Subject: File No. SR-FICC-2013-10
From: Peter Nowicki

December 5, 2013

Dear SEC,

As an unaffiliated senior financing market professional with 30+ years of experience in the money and collateral markets, I would like to provide an un-conflicted opinion on this innovative. This is a far reaching decision made my the leadership of DTC to provide a sound beginning to the process of bringing in the buy-side into the CCP structure.

I have been studying the development of the clearing structures since the early '80's when I had worked for the NY Fed and have been at many different financing and funding desks as a front line risk manager during many crisis situations. I feel strongly that the CCP structure is the main solution to many of the potential problems affecting the financial stability of the system. FICC's platform has a developed mature infrastructure and a very strong risk management culture. It is a utility whose main role is strictly to process trades for the industry but mostly the sell side. It is clear from history that the FICC acting as a CCP has been a major mitigating factor for many of the risks that have faced the markets during the many crisis situations it had to encounter. The FICC has a long record of risk management that was essential in managing the 9/11 crisis and the various episodes of the credit crisis. Its ability to arrange for the orderly unwind of complex collateral positions during periods of stress is an obvious benefit filling the role of a liquidation agent. Its strong quantitative approach to monitoring exposures and its margin maintenance methodology are another obvious discipline that has been observed during crisis periods.
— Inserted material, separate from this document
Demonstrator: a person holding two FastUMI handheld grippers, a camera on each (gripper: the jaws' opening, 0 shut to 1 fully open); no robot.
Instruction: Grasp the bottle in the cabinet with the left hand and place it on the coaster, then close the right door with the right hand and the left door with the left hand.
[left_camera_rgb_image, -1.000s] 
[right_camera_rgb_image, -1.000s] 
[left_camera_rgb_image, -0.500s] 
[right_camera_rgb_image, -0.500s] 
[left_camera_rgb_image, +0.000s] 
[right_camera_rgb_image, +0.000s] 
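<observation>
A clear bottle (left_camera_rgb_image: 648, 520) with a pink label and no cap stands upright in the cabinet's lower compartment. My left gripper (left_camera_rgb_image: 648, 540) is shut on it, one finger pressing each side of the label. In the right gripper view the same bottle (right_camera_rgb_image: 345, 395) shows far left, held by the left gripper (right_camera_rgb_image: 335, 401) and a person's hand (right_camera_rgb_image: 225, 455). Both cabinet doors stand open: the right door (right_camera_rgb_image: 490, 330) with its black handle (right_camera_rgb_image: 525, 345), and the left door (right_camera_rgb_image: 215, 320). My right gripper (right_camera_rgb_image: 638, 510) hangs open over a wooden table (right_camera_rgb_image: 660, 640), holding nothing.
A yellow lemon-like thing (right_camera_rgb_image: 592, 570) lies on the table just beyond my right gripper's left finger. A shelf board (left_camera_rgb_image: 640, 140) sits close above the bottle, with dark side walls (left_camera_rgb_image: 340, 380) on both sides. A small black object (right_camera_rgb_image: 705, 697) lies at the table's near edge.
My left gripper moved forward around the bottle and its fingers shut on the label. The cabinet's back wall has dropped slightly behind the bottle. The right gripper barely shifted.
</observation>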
In my last position running a large matched book business at a foreign bank, I had a front seat to many of the problem situations that developed during the crisis. As a desk head who has relied on FICC during these difficult times, I appreciate the risk mitigating factors that FICC had employed in the crisis situations that have occurred over the last two decades. I have recently been involved in some aspects of Tri-party reform but feel that these changes thus far have largely been cosmetic and do not address the needs for change to improve the financial stability of this conflicted vehicle. I have made a number of attempts to allow the RICs access to GCF repo as an alternative to Tri-party repo that is currently arranged at the two custodian banks whose role in this process grew over time to present a huge systemic risk to the system. It is clear that the Tri-party repo vehicle is in need of structural change given the experiences with Bear Sterns and Lehman Brothers during the credit crisis. Given the recent attention given to the risks of Tri-party repo by the Fed it is clear that a CCP structure has to develop in the market to support the financing markets particularly during credit events.

The two clearing bank model is out dated and the inherent conflicts in the relationship between the clearing banks, the dealers and the customers need a true non conflicted utility to manage the risks particularly noticeable during a credit event. The regulations that followed the crisis largely ignored the repo markets while Dodd-Frank brought reform to the OTC derivative markets which have now enshrined in the CCP model. I believe the FICC's role in this new model for the RICs is a bold first step towards improving the financial stability of the system and this is something the regulators need to support. This decision should be applauded by the regulators as it is a aggressive move by FICC to materially improve the stability of the system. In particular this move should be supported by the regulators as it largely works to dismantle a huge profit center for the dealer community and thus is likely to see a great deal of resistance from the industry.

The FICCs move to allow RICs to the netting platform without the risk on mutualization is a forward looking initiative on the part of DTC as it challenges the current structure of the system. The RICs business model is heavily reliant on the bilateral nature of the repo markets and thus their entrance into a CCP structure minimizes the flight to quality risk which is such an important factor during periods of stress. This initiative invites conflict with the industry which is typically resistant to change but it is a step in the right direction. I believe once the infrastructure for this netting arrangement is solidified FICC will extend this service to GCF repo as an alternative to the current Tri-party vehicle. This would greatly de-risk the system allowing a 1.8 trillion systemic risk to decline to a more manageable risk. The FICC's risk management process is a great value to the workings of the markets and I hope this attempt is successful as it would provide for a more stable and risk managed funding market.